Rebecka le devuelve el cuaderno y Minoo lo lee. Ha escrito varias cosas y luego las ha borrado. Y solo ha dejado:
¿LE HAS CONTADO A ALGUIEN LO QUE TE DIJE EN KÄRRGRUVAN?
Minoo se queda helada. Mira a Rebecka y se sonroja. Es inocente, pero se pone tan nerviosa que seguramente parece la embustera mayor del reino. Le quita el lápiz.
¡NO! ¿POR QUÉ LO PREGUNTAS?
Escribe.
TENGO QUE IR AL DESPACHO DE LA DIRECTORA, UNA «CHARLA RUTINARIA».
Rebecka mira a Minoo con curiosidad.
PERDONA QUE SOSPECHARA DE TI
Escribe entonces.
Minoo la mira y le susurra:
—Está bien.
AYER ME ESTUVIERON SIGUIENDO. NO SÉ QUIÉN, PERO LO HE VISTO ANTES, AL DÍA SIGUIENTE DE LO DE ELIAS.

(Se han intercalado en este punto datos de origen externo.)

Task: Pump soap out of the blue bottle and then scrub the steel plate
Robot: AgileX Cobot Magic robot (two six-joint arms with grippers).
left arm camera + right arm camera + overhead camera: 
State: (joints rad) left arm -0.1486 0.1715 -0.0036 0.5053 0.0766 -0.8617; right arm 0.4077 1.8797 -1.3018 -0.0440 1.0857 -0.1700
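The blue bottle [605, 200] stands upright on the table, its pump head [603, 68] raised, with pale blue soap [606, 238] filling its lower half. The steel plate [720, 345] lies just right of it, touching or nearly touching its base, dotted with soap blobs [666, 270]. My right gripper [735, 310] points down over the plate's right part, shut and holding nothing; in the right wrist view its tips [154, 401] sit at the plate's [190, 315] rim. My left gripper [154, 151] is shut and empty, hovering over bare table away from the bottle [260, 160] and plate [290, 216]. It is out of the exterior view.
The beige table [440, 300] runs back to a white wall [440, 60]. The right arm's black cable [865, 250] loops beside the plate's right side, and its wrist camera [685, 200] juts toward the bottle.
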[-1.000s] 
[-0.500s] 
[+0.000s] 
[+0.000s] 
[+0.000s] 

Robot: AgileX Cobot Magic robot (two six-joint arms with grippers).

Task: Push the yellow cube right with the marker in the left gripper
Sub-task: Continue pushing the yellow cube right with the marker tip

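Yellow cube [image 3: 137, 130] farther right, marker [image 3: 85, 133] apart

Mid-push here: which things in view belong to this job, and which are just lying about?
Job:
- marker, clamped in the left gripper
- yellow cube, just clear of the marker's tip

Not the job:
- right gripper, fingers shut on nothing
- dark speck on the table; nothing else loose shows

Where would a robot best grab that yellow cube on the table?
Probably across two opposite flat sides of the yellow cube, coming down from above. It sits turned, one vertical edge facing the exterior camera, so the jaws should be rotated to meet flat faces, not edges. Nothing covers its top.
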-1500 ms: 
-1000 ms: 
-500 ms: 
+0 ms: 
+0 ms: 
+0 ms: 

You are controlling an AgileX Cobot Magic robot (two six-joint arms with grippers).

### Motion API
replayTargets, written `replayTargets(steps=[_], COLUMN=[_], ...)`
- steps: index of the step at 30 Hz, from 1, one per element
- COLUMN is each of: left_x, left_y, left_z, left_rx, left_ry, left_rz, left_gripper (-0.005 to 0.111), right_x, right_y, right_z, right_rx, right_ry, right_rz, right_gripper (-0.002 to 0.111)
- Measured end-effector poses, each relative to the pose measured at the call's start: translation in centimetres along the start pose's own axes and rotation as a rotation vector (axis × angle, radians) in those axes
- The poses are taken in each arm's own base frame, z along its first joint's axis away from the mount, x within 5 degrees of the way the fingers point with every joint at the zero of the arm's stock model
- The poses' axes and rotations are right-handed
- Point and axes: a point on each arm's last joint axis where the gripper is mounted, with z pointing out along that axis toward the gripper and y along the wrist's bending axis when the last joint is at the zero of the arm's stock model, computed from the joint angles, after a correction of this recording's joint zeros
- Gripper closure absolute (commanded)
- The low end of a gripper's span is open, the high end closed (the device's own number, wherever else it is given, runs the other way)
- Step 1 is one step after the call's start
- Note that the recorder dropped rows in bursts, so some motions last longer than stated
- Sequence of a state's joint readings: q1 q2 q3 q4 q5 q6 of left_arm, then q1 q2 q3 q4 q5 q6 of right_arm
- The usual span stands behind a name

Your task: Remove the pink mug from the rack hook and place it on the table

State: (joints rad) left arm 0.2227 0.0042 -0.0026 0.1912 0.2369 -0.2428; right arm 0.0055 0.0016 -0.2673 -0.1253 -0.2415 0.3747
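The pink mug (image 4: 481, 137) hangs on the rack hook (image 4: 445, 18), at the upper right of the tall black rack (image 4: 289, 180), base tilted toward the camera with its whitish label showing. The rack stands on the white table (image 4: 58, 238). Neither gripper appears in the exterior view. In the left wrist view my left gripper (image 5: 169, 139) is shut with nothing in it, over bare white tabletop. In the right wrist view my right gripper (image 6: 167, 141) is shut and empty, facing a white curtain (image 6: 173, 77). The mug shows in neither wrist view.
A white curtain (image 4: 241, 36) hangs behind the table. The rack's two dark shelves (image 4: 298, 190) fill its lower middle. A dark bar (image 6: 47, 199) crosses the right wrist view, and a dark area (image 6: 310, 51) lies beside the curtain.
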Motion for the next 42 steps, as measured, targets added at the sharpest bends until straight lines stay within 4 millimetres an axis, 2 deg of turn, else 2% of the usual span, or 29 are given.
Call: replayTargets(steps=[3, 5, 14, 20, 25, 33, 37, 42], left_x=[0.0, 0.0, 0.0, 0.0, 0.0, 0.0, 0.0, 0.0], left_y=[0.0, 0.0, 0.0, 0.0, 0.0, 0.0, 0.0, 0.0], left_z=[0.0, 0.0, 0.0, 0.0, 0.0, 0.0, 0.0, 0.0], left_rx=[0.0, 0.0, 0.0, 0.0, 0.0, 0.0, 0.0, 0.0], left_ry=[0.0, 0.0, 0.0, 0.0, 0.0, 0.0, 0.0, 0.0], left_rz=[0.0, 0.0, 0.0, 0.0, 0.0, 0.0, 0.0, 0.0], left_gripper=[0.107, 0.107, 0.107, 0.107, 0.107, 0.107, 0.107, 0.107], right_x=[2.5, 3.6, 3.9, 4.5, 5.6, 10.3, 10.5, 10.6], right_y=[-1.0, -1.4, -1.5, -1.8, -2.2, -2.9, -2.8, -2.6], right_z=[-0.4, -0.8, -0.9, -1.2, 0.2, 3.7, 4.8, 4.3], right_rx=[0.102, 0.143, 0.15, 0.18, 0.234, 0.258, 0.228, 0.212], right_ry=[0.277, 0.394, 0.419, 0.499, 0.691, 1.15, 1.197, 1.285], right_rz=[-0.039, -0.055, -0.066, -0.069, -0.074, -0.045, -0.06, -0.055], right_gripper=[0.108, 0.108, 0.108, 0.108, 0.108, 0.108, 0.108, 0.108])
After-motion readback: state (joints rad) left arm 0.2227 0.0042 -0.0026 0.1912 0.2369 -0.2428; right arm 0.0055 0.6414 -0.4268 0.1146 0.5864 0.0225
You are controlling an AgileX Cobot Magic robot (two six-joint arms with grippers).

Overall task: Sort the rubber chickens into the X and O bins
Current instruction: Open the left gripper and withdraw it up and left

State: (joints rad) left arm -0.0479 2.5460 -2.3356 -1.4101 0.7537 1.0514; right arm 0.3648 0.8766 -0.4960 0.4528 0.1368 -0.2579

Minoo piensa en la figura que había delante de la casa aquella noche. Escribe rápidamente que cree que a ella también la han estado siguiendo. Rebecka lo lee y la mira. Minoo tiene la impresión de que las dos sienten lo mismo: alivio por no ser la única. Miedo porque lo que sucedió se ha convertido en algo doblemente real.
Rebecka escribe:
TENEMOS QUE REUNIRNOS. TODAS. A MEDIANOCHE. LES MANDO UN MENSAJE Y SE LO CUENTO. TIENEN QUE ENTENDERLO YA. NO SÉ QUÉ VAMOS A HACER, PERO DEBEMOS AYUDARNOS.
Minoo asiente. Se pregunta si Rebecka es consciente de que solo ella puede mantenerlas unidas. Ella es la única que les cae bien a todas. La combinación de Vanessa, Ida, Linnéa y Anna-Karin es como un campo de minas enorme y solo Rebecka puede impedir que todo estalle.